Entrevue avec Mme Caroline Senneville, présidente de la FNEEQ



La nouvelle présidente de la FNEEQ, Mme Caroline Senneville, n’est en poste que depuis six mois. Mais elle siégeait déjà à l’exécutif de la FNEEQ depuis 11 ans, fut vice-présidente durant deux ans et demi et secrétaire-trésorière à compter de 2004. Madame Senneville connaît donc bien les rouages de la Fédération. Elle avait enseigné auparavant le français au Cégep Limoilou pendant plusieurs années. Elle avoue être entrée sur des chapeaux de roues dans ses nouvelles fonctions à la présidence : le lundi suivant sa nomination, la Fédération rencontrait la ministre de l’Éducation, Madame Courchesne, en pleine crise du printemps érable. « En sortant du bureau de la ministre, j’ai eu droit au maelstrom journalistique. J’ai sauté dans la piscine très rapidement », nous avoue-t-elle. Elle nous reçoit dans son bureau au coin du boulevard de Maisonneuve et de l’avenue De Lorimier, avec une vue sur le pont Jacques-Cartier. Au cœur de la circulation… Nous avons abordé avec elle plusieurs dossiers d’actualité.
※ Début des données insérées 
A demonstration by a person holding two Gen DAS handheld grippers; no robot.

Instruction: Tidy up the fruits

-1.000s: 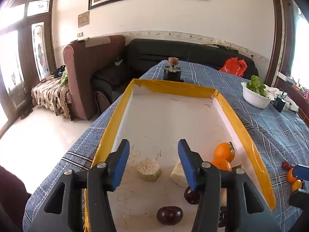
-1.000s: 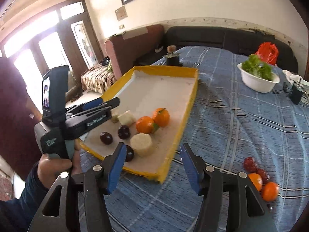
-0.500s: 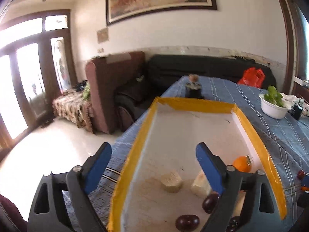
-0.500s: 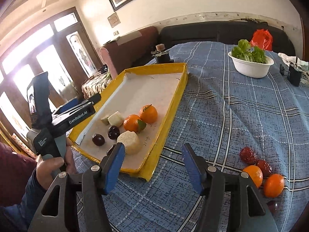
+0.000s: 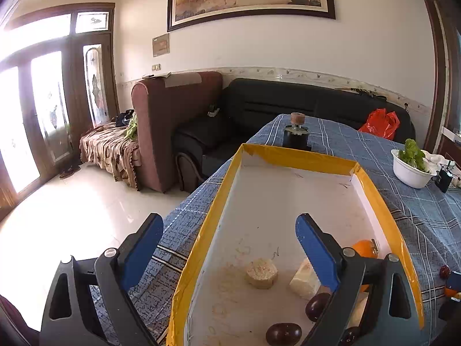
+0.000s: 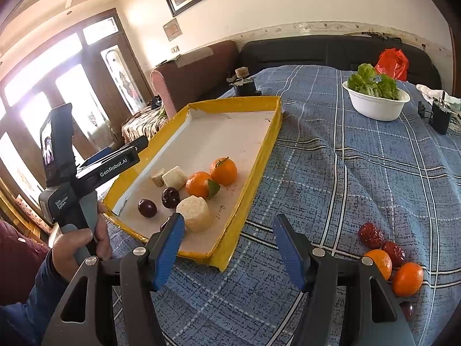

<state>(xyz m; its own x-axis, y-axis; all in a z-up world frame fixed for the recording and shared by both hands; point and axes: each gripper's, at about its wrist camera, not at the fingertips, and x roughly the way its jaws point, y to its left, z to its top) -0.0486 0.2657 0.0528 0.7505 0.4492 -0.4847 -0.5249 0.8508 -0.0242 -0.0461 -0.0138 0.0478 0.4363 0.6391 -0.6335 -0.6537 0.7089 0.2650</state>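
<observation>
Gaping way wider than a second ago, the left gripper holds nothing over the tray. Right gripper is opening, empty too; loose fruit sits lower right.

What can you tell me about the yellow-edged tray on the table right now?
The tray is a shallow rectangle that looks like white board, its low rim wrapped in yellow tape that is torn at the near corner. It lies flat on the blue checked tablecloth, by the table's edge. Pen marks and crumbs mark its floor. Inside, at the near end, sit two oranges, three pale cut chunks and dark round fruits. Neither gripper touches it.
</observation>
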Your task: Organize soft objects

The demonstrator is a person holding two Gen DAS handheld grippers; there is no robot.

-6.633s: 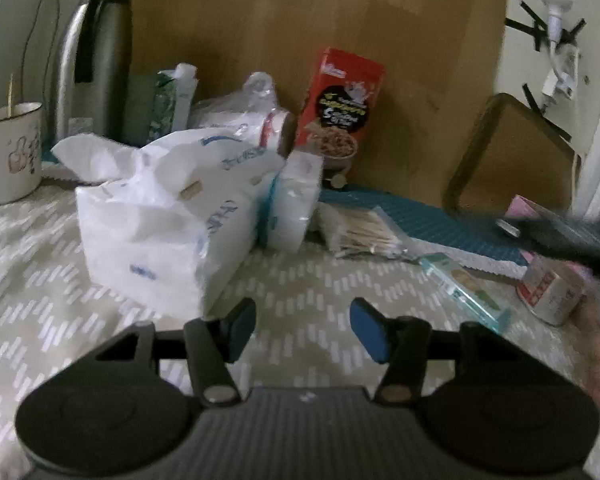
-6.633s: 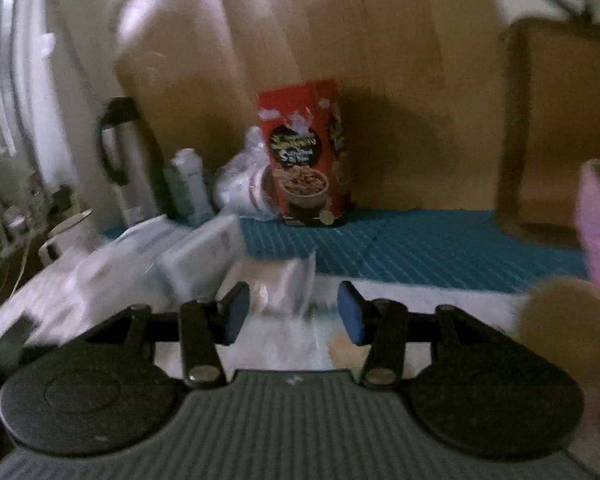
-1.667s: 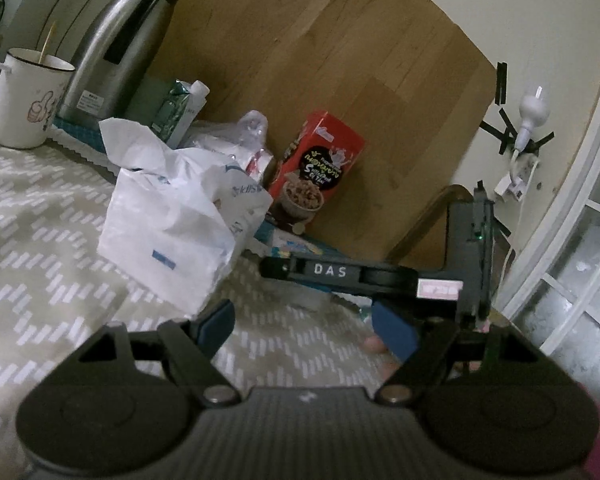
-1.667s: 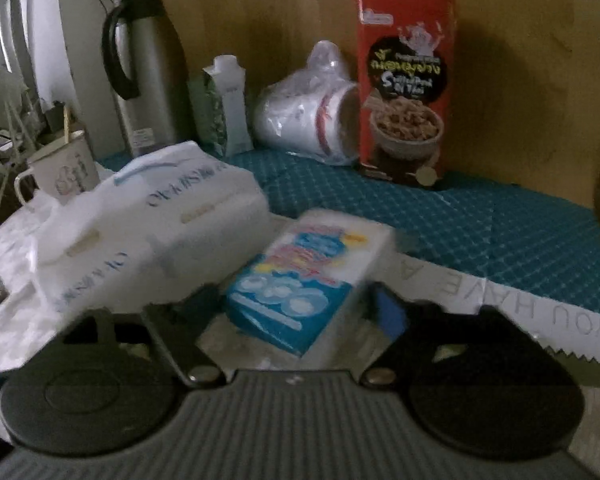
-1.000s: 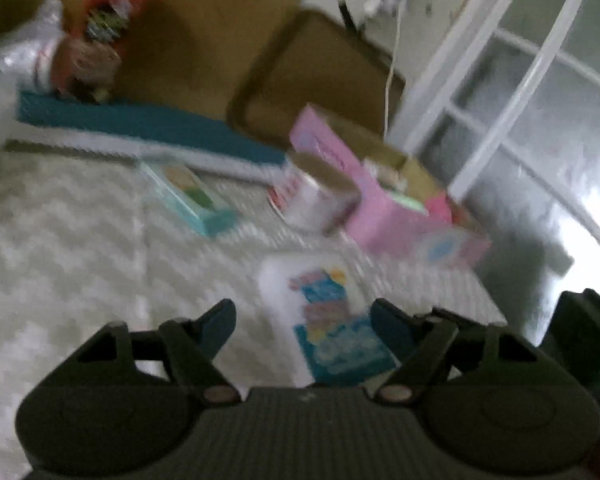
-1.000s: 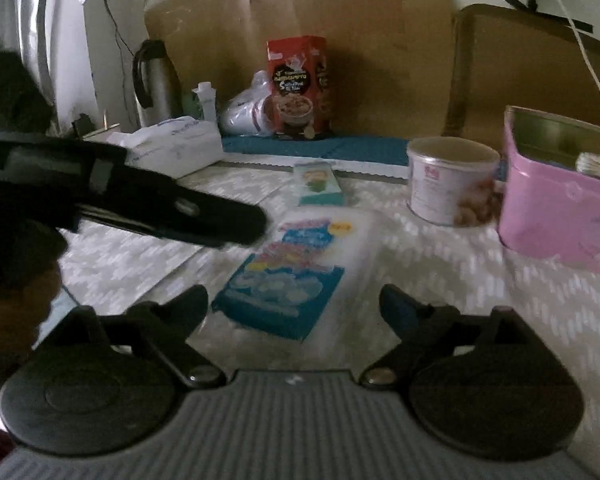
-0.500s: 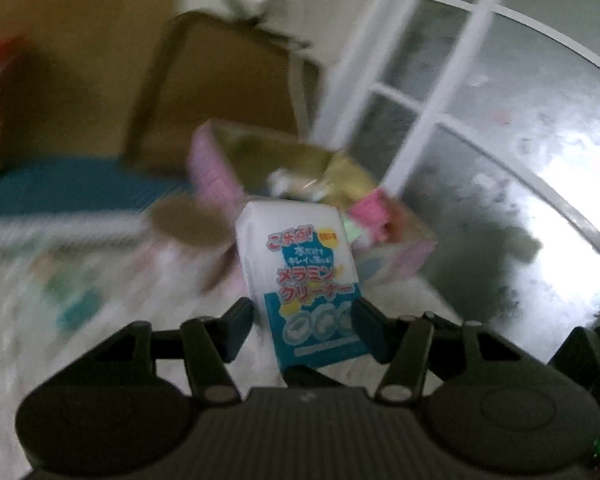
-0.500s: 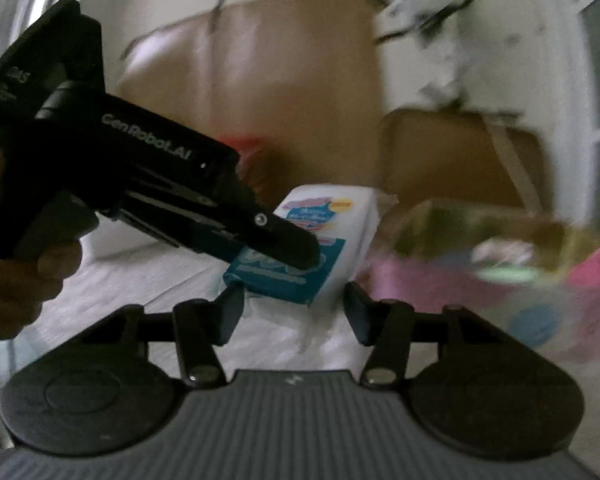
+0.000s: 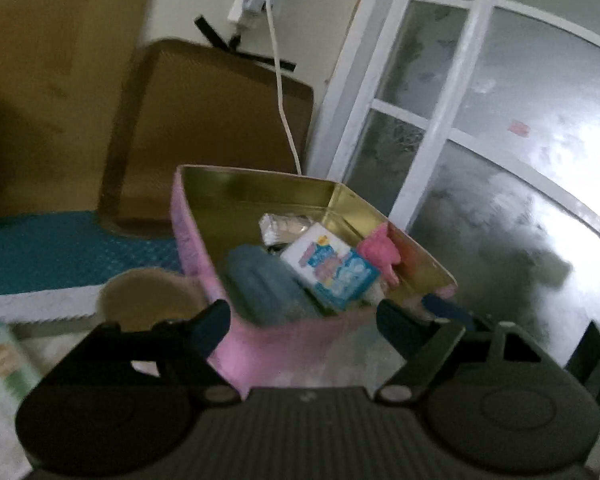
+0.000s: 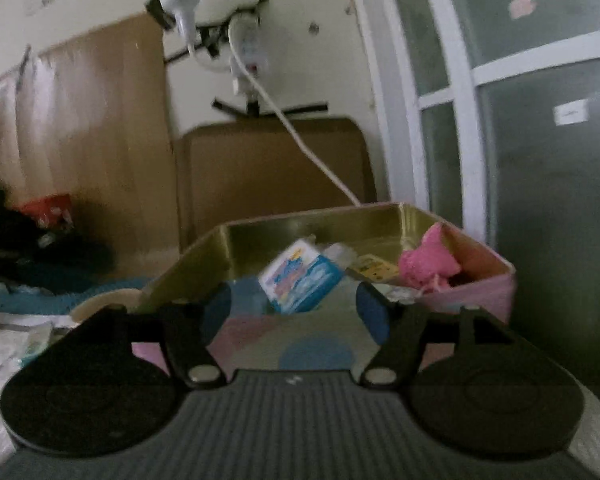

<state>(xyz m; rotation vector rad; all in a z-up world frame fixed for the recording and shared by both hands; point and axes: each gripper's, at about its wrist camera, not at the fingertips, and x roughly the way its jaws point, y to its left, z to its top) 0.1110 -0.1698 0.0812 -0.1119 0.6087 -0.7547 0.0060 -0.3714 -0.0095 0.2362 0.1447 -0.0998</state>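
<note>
Window (image 9: 480, 128) with white frame and frosted panes is filling the right side of both views. Brown board (image 9: 204, 136) is leaning against the wall behind the tin, white cable (image 9: 282, 92) hanging down in front of it toward the tin's back edge. Teal mat (image 9: 60, 248) is lying on the surface left of the tin.

Pink tin (image 9: 292, 344), gold inside, is sitting open on the surface right in front of both grippers. Inside it: blue-grey rolled cloth (image 9: 260, 284) along the left wall, white-and-blue sponge pack (image 9: 330, 266) lying tilted in the middle, leaning on the cloth, pink soft item (image 9: 380, 254) against the right wall, small silver packet (image 9: 284, 226) toward the back. From the right wrist view the sponge pack (image 10: 300, 282) is sitting tipped up above the near rim, pink item (image 10: 428, 264) in the right corner.

Round beige lid (image 9: 148, 300) of a tub is showing just left of the tin, touching or nearly so; can't tell which. Small pale box (image 9: 4, 360) is lying at the far left edge, blurred.

Left gripper (image 9: 303, 316) is hanging over the tin's near wall, jaws spread wide, nothing between them. Right gripper (image 10: 294, 310) is sitting level with the near wall, jaws also spread wide and empty, sponge pack framed between them but beyond the tips.
</note>
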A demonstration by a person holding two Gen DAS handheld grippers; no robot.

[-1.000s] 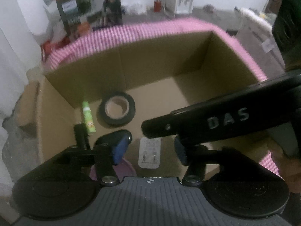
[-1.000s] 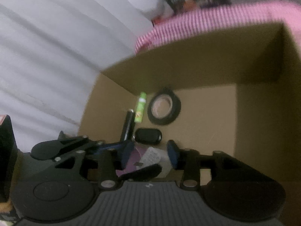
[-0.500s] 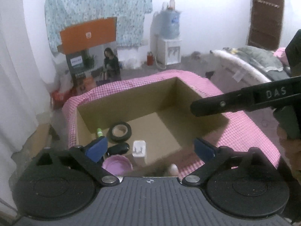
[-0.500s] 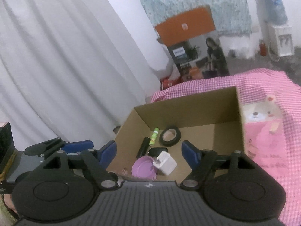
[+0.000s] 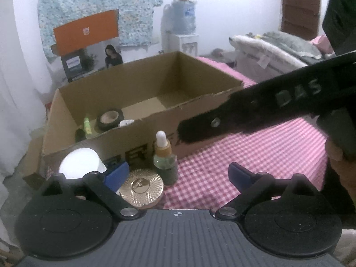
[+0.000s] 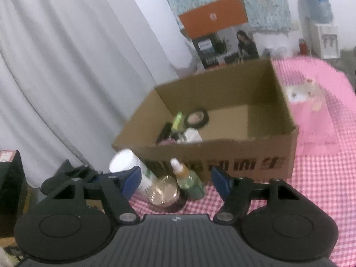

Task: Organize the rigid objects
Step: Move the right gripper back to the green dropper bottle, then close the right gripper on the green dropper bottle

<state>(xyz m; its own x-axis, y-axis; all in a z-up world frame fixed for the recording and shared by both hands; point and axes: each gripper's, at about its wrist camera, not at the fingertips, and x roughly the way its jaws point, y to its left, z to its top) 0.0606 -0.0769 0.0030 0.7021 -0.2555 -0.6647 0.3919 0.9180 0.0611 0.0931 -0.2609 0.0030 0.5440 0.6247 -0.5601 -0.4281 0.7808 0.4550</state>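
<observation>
Between picks right now: white tube [image 5: 80,162], gold-lidded jar [image 5: 141,188] and dropper bottle [image 5: 165,158] waiting on the checked cloth just in front of the cardboard box [image 5: 200,111]. Left gripper [image 5: 179,174] and right gripper [image 6: 174,181] both spread wide, holding nothing. Probably next: closing on the bottle, then lifting it over the near wall.

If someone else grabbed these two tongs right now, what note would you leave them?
Left gripper: open, holding nothing. Right gripper: open, holding nothing; both hang in front of the cardboard box.
In the box already: black tape roll, green tube, white charger, a black item and something purple.
Left on the checkered cloth, by the box's front wall: dropper bottle, gold-lidded jar, white tube.
Next, probably: grab the dropper bottle.
</observation>
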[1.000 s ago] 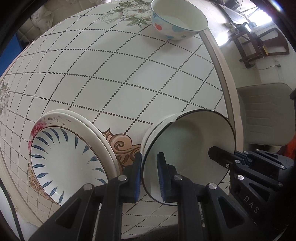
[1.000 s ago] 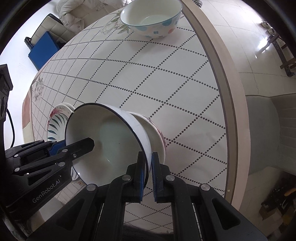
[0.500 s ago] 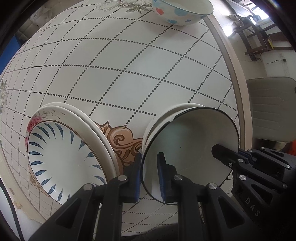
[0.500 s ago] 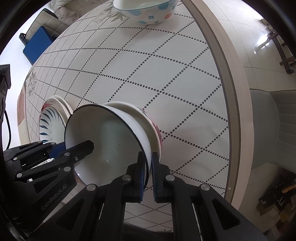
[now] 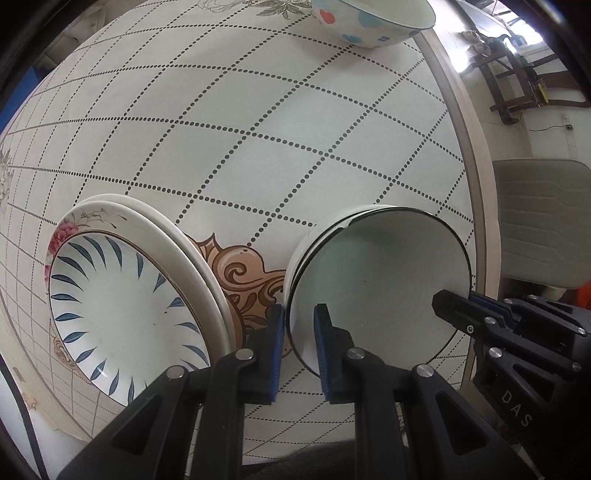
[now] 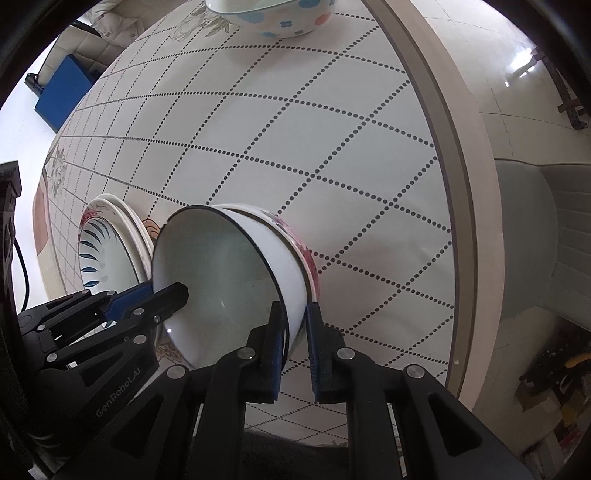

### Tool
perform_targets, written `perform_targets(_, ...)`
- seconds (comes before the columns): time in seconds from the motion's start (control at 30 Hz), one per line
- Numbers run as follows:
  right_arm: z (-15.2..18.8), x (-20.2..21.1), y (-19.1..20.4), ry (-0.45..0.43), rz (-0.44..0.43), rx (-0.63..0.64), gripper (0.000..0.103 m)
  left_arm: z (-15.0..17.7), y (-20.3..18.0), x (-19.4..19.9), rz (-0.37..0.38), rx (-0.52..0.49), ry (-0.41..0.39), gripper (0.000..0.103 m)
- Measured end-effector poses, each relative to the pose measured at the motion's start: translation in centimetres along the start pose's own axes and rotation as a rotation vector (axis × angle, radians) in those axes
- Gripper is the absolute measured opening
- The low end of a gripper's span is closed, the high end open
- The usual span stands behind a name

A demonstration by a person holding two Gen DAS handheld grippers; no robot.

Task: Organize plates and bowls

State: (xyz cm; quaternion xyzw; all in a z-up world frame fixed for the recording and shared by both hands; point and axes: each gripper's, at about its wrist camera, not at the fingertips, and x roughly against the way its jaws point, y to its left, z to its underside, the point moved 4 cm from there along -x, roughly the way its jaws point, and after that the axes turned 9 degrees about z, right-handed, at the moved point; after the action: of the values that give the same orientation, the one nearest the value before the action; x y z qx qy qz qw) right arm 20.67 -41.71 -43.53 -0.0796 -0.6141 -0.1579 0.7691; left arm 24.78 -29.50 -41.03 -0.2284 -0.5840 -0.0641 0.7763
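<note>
- The black-rimmed bowl (image 5: 376, 291) sits nested in a flower-patterned bowl (image 6: 306, 254) on the counter (image 5: 258, 147); both pairs of fingers straddle its rim from opposite sides.
- The left fingers (image 5: 298, 345) bracket the near-left rim, one pad inside and one outside, with a visible gap on the inner side. They look slackened, or at most lightly touching.
- The right fingers (image 6: 295, 341) bracket the rim wall at the bowl's other side, pads close on each face; I cannot tell whether they still press or have just let go.
- My reading is that the step in hand is seating this bowl in the one beneath and letting go. To do it well, spread both pairs fully before withdrawing, and pull straight back along the fingers so neither pad drags the rim and tips the stack.
- Draw the left pair away carefully: the stacked plates (image 5: 122, 310) lie just outside its outer finger.
- The left view shows the plate stack's blue-leaf pattern plainly, and the lower bowl only as a thin white edge beyond the rim.
- The right view alone shows the lower bowl's pink floral wall and how deeply the upper bowl sits in it.
- A dotted bowl (image 6: 277, 14) stands well ahead of both pairs, untouched.
</note>
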Motion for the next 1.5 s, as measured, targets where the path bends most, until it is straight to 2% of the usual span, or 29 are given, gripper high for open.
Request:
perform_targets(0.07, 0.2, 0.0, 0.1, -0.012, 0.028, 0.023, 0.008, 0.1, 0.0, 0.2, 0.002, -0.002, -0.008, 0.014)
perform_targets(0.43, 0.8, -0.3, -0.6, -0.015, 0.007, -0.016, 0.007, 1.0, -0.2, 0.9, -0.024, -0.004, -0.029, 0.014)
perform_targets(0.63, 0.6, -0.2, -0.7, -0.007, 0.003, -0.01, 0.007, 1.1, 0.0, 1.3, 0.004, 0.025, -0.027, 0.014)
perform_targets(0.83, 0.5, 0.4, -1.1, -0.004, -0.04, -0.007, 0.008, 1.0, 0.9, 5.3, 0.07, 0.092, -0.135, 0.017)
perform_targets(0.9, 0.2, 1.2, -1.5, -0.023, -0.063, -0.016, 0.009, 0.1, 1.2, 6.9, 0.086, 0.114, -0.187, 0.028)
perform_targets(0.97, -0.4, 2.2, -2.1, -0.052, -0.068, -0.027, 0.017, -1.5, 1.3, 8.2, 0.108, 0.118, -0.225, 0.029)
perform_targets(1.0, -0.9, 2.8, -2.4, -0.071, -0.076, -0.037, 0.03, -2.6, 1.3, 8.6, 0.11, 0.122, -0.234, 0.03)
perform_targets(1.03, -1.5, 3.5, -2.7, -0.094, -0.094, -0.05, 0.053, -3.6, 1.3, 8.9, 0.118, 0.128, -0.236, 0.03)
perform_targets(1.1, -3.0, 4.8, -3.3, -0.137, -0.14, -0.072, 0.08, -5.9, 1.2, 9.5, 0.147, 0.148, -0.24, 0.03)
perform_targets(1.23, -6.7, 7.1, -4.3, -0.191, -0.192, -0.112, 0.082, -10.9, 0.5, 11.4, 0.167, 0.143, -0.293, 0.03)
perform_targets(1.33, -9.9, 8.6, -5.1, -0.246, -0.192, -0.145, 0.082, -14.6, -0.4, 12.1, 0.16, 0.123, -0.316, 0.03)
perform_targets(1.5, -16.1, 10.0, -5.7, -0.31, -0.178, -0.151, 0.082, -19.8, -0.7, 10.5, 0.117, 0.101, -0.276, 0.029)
La FNEEQ représente plus de 30,000 membres
Le Portail : La FNEEQ a élargi son champ d'action au cours des dernières années pour couvrir plus que les cégeps?
C. Senneville : Nous avons maintenant trois secteurs importants à la Fédération. Bien sûr, les cégeps en sont le plus gros. Il y a également le regroupement des universités composé des chargés de cours, des tuteurs et des chargés d’enseignement. Le troisième regroupement, c’est celui des écoles et collèges privés. Une vice-présidence est attachée à chaque secteur. Dans les cégeps, la FNEEQ représente 46 syndicats, soit 85 % des enseignants. Nous sommes donc très représentatifs pour ce secteur, mais également pour l’enseignement supérieur puisque nous représentons 80 % des chargés de cours des universités, soit 50 à 60 % des cours de premier cycle. Les chargés de cours sont de plus en plus présents aux deuxième et troisième cycles. Dans notre secteur privé, le gros du membership provient du secondaire auquel se rajoutent une demi-douzaine de collèges privés. Nous représentons au total plus de 30,000 membres.

Trois grands chantiers
Portail : Lors de votre dernier congrès, vous avez retenu un certain nombre de chantiers; quels sont les plus importants?
C. Senneville : Un premier chantier, c'est celui du dialogue entre nous et les membres dans les syndicats. En fait, la FNEEQ, ce sont nos 91 syndicats affiliés. Nous sommes en démocratie représentative. Ce sont les syndicats qui participent à nos instances. Personnellement, je n’ai pas la liste des membres de chacun des syndicats. Quand nous voulons communiquer avec les membres à l’intérieur des syndicats, nous devons passer par les syndicats. Pour nous, c’est un chantier très important. Comment faire pour que les positions qui sont prises au niveau fédéral percolent dans les syndicats? Nous avons fait une tournée précongrès et nous nous sommes rendu compte que c’était à géométrie variable. Comme nous fonctionnons avec trois regroupements, le sentiment d’appartenance envers le regroupement est très fort. Par rapport à la Fédération, c’est plus diffus. L’appartenance au regroupement repose sur la communauté d’intérêts autour des négociations des conventions collectives, alors que la Fédération porte des dossiers plus politiques dans le sens large; exemples : le dossier pédagogique, la condition féminine, l’environnement, la santé-sécurité, l’action internationale, la précarité. Nous essayons de voir comment nous pouvons percoler plus dans nos syndicats et être au fait de ce qui passe à la base. Pour nous, c’est un chantier très important.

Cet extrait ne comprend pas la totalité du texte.